British-based Holocaust survivor Eva Clarke, who was born in the Mauthausen concentration camp a week before liberation in April 1945, has thanked the great-grandson of President Eisenhower for the role of American troops in her survival and that of other camp prisoners.
Mrs Clarke, who lives in Cambridge, met Merrill Eisenhower as part of a collaboration between the March of the Living organisation and the Eisenhower family. In 1945 the late president was General Eisenhower, commander of the US Army, whose troops liberated the Austrian camp.
On Monday this week, Mrs Clarke told Merrill Eisenhower how much she owed to his great-grandfather. eating him in Washington DC, she said: “I am the infant your great-grandfather and the American soldiers saved. Had he and his soldiers not arrived in time, I would not be standing here today. General Eisenhower wasn’t just a military man, but a visionary leader. He saw the dangers of Holocaust denial the moment he witnessed the atrocities committed by the Nazis”.

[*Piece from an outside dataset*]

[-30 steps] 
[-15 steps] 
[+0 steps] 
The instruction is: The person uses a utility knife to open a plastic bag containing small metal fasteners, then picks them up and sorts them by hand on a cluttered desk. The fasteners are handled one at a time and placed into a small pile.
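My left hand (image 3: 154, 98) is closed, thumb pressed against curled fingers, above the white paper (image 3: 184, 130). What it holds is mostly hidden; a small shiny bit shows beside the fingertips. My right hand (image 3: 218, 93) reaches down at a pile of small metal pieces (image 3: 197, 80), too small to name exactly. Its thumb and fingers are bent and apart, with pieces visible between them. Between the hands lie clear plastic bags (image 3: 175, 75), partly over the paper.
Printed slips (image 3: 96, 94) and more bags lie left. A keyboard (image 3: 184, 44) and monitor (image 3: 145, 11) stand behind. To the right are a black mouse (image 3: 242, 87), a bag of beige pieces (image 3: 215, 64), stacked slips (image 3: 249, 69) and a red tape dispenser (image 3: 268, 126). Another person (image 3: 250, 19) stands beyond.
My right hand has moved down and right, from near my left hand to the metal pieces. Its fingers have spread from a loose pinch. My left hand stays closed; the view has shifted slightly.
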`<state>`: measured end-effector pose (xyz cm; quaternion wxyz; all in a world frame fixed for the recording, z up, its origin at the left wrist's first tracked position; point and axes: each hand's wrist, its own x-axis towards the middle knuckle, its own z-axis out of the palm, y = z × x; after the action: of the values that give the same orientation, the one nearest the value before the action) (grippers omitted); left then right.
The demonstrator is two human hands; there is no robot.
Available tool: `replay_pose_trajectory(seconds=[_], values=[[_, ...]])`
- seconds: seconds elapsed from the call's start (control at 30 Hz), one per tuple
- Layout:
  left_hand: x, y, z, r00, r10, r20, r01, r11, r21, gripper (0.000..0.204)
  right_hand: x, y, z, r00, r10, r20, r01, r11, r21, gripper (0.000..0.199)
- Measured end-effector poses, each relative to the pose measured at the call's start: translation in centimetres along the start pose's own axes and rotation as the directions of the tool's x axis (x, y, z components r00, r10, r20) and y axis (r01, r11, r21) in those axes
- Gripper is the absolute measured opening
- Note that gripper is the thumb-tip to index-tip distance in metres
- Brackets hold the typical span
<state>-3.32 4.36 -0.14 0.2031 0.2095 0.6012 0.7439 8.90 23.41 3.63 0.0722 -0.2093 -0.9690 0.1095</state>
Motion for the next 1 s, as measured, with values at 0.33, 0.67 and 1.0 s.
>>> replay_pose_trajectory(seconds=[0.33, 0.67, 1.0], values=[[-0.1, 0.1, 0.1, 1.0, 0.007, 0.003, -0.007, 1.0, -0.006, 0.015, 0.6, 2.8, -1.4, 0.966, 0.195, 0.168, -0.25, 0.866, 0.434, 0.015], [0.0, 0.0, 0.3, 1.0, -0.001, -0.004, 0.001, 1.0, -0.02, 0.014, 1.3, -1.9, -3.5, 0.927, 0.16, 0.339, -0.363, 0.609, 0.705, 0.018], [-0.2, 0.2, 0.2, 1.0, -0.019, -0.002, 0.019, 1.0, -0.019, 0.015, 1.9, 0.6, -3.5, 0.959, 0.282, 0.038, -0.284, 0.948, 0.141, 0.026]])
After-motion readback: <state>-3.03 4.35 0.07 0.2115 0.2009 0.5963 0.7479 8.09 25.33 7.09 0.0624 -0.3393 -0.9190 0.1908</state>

Merrill Eisenhower is continuing his family’s legacy by taking part in this year’s April 24 March of the Living event between the Auschwitz and Birkenau death camps. He and hundreds of international participants will be joined by survivors, including Eva Clarke.
Merrill Eisenhower declared: “There is no greater privilege than continuing the legacy of my great-grandfather, who not only led the liberation of thousands of Jews from a cruel fate, but also ensured the world bore witness to the horrors of the Holocaust by ordering everything to be documented. To march in the March of the Living alongside survivors, whose lives were saved thanks to him, is a solemn duty. We must keep telling their stories, stand against Holocaust denial, and fight antisemitism and intolerable in all of its manifestation wherever it appears”.
Scott Saunders, founder and chairman of March of the Living UK, said: “As a British Holocaust survivor, Eva Clarke’s story is a testament to resilience and a vital part of our national and collective memory.”
Eva Clarke weighed only 1.3 kilograms when she was born in Mauthausen concentration camp on April 29 1945. Had she been born a day earlier, both she and her mother Anka would have been sent to the gas chambers — but the gas had run out.
Today she is one of only three babies known to have survived being born in Mauthausen.